**To do**: Nothing but a number should be given: the count of lines in the data that include the string "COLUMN".

**Provided material**:
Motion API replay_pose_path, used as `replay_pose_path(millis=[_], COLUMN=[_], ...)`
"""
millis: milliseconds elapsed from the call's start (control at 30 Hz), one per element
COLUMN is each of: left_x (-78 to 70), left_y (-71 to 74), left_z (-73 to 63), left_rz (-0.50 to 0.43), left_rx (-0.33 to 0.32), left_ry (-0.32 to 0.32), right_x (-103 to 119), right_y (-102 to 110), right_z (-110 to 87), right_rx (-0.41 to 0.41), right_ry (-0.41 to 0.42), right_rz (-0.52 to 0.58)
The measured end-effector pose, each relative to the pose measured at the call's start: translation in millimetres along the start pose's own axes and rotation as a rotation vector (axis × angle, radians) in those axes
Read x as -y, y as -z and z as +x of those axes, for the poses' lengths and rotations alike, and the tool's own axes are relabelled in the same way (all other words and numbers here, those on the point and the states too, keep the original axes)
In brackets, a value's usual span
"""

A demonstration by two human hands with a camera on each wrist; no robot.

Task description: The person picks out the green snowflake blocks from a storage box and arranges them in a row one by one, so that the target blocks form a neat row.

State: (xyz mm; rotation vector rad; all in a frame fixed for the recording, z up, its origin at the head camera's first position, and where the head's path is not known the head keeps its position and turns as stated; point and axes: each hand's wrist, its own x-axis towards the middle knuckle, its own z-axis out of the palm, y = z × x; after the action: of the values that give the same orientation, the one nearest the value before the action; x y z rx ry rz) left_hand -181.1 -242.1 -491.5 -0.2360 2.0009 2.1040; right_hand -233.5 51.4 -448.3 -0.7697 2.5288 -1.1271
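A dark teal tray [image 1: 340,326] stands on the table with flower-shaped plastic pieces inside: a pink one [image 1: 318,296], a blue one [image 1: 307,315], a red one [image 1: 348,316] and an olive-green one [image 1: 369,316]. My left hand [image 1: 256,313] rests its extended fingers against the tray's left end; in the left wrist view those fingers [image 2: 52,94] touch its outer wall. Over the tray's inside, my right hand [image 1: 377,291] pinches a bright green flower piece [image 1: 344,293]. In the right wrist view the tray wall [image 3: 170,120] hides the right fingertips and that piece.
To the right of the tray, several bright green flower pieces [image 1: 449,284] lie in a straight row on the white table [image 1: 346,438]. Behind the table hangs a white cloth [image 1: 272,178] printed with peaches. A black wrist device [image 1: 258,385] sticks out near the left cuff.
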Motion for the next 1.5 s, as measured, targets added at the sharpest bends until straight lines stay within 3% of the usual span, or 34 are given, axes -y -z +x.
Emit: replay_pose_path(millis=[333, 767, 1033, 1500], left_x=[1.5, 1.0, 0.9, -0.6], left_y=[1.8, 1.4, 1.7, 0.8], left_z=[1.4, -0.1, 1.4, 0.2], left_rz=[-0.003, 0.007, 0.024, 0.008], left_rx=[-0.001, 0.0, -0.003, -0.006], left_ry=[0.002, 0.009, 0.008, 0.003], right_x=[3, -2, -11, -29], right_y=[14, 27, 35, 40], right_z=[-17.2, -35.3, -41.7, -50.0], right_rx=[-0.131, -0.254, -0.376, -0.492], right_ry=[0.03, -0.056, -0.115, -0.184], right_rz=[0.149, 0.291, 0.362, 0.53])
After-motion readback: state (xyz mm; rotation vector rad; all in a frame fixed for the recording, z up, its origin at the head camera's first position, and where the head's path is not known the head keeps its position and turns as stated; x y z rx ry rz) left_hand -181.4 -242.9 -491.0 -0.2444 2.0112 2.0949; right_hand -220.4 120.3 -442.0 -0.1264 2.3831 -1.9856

**Answer to this problem**: 2